2. Real-time control of three-dimensional avatars is an important problem in computer games and virtual environments. Avatar animation and control is difficult, because a large repertoire of avatar behaviors must be made available, and the user must be able to select from this set of behaviors, possibly with a low-dimensional input device.

3. The motion is preprocessed to add variety and flexibility by creating connecting transitions where good matches in poses, velocities, and contact state of the character exist. The motion is then clustered into groups for efficient searching and for presentation in the interfaces. Three different interfaces are proposed to provide the user with intuitive control of the avatar¡¯s motion: choice, sketch, and performance.

4. A two-layer structure is proposed to represent the motion data. The higher layer is a statistical model that provides support for the user interfaces by clustering the data to capture similarities among character states. The lower layer is a Markov process that creates new motion sequences by selecting transitions between motion frames based on the high-level directions of the user. A unique aspect of this data structure is the link between these layers: trees of accessible clusters are stored in the lower layer on a frame by frame basis, providing a high-level and correct description of the set of behaviors achievable from each specific motion frame.

4.1 Lower Layer: Markov Process
Motion data is modeled as a first-order Markov process. The transition from one frame to the next depends only on the current frame. Blending is used to make smooth transition.

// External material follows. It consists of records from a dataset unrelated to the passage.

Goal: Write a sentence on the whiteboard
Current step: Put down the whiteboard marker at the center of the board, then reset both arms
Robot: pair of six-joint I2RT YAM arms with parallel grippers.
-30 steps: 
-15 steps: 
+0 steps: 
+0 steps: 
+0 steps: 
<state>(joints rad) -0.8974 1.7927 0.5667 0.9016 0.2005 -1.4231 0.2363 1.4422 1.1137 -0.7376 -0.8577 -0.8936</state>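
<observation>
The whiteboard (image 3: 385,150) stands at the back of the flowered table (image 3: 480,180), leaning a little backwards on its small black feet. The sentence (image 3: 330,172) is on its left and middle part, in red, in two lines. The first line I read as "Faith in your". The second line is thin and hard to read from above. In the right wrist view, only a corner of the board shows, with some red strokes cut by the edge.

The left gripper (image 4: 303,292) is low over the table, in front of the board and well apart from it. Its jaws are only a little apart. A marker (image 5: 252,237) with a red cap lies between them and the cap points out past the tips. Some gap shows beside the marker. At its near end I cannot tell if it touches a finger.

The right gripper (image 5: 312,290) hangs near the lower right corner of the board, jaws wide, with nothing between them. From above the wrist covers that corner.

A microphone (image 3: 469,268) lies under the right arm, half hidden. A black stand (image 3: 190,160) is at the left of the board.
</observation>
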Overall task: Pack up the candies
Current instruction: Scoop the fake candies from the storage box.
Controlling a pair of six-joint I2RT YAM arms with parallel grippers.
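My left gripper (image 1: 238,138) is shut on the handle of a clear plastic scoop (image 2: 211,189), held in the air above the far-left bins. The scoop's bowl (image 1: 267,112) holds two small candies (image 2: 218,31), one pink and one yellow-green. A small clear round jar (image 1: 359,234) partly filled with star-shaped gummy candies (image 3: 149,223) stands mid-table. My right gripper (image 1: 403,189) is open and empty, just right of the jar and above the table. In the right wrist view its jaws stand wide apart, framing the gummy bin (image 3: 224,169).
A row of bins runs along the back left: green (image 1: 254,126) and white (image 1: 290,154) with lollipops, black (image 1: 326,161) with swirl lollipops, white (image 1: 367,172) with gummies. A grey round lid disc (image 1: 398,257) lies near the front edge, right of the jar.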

4.2 Higher Layer: Statistical Models
The higher layer is a generalization of the motion data that captures the distribution of frames and transitions through cluster analysis. Clusters are formed from the original motion data. These clusters capture similarities in motion frames, but they do not capture the connections between frames. To capture these connections, or the tree of choices available to the avatar at any given motion frame, a cluster tree at each motion frame is constructed. The entire higher layer is then called a cluster forest.

5. Avatar control interfaces
5.1 Choice-based interface: the user is continuously presented with a set of actions from which to choose.

5.2 Sketch-based interface: the user is allowed to draw paths on the screen using a mouse. The two-dimensional paths are projected onto the surfaces of environment objects to provide threedimensional coordinates.

5.3 Vision-based interface: the user acts out the desired motion in front of a camera. Visual features are extracted from video and used to determine avatar motion.

6. Potential Improvment
6.1 Keeping database size manageable is a concern, and determining when a database has sufficient variety for a given space of motions is an open and interesting research problem.

6.2 A much larger database might require more aggressive pruning of transitions to prevent the computation time of the preprocessing step from scaling as the square of the number of frames.

6.3 Automatically picking the initial member of each cluster is desired.